**Required action**
Any images in the material are to be dropped while every line is retyped exactly.

=== Begin Enclosure ===

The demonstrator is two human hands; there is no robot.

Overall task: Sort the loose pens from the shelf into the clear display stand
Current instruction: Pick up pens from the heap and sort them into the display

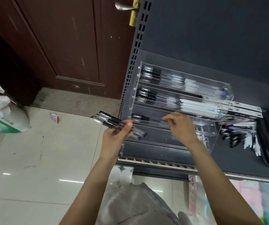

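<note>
- your left hand (114,137), nearest you at about 7 o'clock of the clear display stand (176,101), has its fingers curled round a bundle of black-capped pens (114,124), caps pointing to 10 o'clock.
- your right hand (178,127) pinches the tip end of a single pen (144,119) lying in the stand's third tier.
- upper two tiers already hold pens.
- more loose pens (237,135) lie on the dark shelf (244,164) at 3 o'clock of the stand.
- step in hand looks like seating that single pen; next, let go and draw another from the bundle, keeping caps aligned the same way.
</note>
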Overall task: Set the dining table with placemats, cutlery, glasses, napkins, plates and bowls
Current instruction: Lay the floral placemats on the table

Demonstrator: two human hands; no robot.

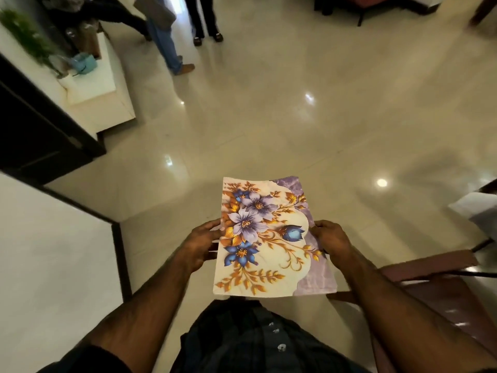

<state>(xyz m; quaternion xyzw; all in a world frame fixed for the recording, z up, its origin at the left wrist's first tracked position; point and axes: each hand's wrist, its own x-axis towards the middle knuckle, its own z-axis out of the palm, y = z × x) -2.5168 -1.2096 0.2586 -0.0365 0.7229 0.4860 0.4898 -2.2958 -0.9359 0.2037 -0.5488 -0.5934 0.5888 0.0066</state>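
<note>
Your left hand (pixel 200 247) and right hand (pixel 332 242) have their fingers tucked under the placemat (pixel 271 238), so you can't see them. Far beyond the placemat, the people (pixel 172 36) standing at the top edge are cut off above the legs. The plant (pixel 25 33) to their left is blurred. The chair (pixel 430 286) just right of the placemat runs off the frame edge.
</note>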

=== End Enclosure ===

**Written response**
The demonstrator is two human hands; there is no robot.

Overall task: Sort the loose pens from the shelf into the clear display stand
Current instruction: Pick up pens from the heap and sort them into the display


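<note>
- your left hand (114,137), nearest you at about 7 o'clock of the clear display stand (176,101), has its fingers curled round a bundle of black-capped pens (114,124), caps pointing to 10 o'clock.
- your right hand (178,127) pinches the tip end of a single pen (144,119) lying in the stand's third tier.
- upper two tiers already hold pens.
- more loose pens (237,135) lie on the dark shelf (244,164) at 3 o'clock of the stand.
- step in hand looks like seating that single pen; next, let go and draw another from the bundle, keeping caps aligned the same way.
</note>
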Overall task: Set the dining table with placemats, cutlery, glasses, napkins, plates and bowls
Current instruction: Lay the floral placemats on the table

Demonstrator: two human hands; no robot.


<state>(xyz m; quaternion xyzw; all in a world frame fixed for the recording, z up, its origin at the left wrist's first tracked position; point and axes: each hand's wrist, its own x-axis towards the middle knuckle, its own z-axis out of the palm, y = z × x) -2.5168 -1.2096 0.2586 -0.0365 0.7229 0.4860 0.4898 -2.2958 -0.9359 0.2037 -0.5488 -0.5934 0.5888 0.0066</state>
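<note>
Your left hand (pixel 200 247) and right hand (pixel 332 242) have their fingers tucked under the placemat (pixel 271 238), so you can't see them. Far beyond the placemat, the people (pixel 172 36) standing at the top edge are cut off above the legs. The plant (pixel 25 33) to their left is blurred. The chair (pixel 430 286) just right of the placemat runs off the frame edge.
</note>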

Work on this exercise has been finished.